Aim of the exercise: Return exactly the lines of the records below, starting at the line that contains "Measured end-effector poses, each" and ending at the line that contains "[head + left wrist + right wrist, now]", with both of those lines kept.

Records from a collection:
+++

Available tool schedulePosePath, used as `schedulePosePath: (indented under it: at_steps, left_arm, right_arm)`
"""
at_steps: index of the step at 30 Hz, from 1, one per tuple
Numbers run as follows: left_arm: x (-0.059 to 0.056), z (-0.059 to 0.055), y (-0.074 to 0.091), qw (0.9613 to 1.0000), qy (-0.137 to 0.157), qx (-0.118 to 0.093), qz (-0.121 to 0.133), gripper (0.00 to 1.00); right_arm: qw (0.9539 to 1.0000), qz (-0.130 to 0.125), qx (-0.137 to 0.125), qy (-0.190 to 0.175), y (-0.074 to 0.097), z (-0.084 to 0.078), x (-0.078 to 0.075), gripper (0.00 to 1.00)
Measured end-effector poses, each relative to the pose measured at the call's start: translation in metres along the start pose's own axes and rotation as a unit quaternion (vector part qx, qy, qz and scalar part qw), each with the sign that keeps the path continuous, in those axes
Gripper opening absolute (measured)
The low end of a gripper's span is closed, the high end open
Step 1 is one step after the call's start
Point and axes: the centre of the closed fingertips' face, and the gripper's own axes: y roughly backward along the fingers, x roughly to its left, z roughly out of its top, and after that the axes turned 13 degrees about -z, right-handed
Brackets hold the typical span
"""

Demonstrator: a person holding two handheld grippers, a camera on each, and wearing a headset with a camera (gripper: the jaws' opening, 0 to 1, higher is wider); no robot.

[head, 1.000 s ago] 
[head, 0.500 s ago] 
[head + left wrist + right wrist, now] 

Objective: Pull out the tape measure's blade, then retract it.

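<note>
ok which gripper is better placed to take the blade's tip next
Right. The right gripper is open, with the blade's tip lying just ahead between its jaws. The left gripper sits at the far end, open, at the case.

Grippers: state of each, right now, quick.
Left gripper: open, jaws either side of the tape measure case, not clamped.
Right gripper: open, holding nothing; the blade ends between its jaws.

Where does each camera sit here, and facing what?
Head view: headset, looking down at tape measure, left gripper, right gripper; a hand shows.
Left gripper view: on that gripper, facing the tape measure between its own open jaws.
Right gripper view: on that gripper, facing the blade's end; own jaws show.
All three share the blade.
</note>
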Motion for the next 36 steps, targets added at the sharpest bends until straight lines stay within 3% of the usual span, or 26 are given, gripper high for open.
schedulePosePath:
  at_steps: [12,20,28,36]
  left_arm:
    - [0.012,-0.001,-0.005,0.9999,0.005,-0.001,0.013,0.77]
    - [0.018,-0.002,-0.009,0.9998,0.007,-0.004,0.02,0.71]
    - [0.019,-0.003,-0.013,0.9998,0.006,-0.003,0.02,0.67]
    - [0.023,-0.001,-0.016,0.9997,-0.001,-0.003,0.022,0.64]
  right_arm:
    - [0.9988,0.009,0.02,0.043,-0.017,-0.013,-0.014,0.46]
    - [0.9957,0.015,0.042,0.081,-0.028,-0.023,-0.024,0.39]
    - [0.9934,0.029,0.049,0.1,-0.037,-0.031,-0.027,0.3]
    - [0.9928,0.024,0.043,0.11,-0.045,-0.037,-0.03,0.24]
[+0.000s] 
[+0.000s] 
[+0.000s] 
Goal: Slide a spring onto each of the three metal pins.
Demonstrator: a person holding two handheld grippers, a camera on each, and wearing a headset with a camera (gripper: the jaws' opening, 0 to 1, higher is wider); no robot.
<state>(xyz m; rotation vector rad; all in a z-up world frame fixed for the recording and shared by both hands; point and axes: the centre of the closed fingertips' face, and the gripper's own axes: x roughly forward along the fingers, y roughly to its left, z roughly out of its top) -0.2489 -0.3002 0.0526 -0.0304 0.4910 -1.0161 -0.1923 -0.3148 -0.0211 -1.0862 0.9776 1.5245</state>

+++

Solution for this task:
Measured end-effector poses, each relative to the pose measured at the call's start: translation in metres along the start pose's own axes and rotation as a unit quaternion (vector part qx, qy, qz and scalar part qw), each with the sign that keeps the path continuous, in those axes
Gripper opening absolute (measured)
The low end of a gripper's span is closed, the high end open
Step 1 is one step after the call's start
Point and axes: the centre of the closed fingertips' face, and the gripper's own axes: y roughly backward along the fingers, x roughly to its left, z roughly out of its top, and after that the axes turned 13 degrees about -z, right-handed
Brackets hold the typical span
"""

Demonstrator: a person holding two handheld grippers, a camera on each, and wearing a headset with a camera (gripper: the jaws' opening, 0 to 1, higher is wider); no robot.

[head, 1.000 s ago] 
[head, 0.500 s ago] 
[head + left wrist + right wrist, now] 

This answer has no further content.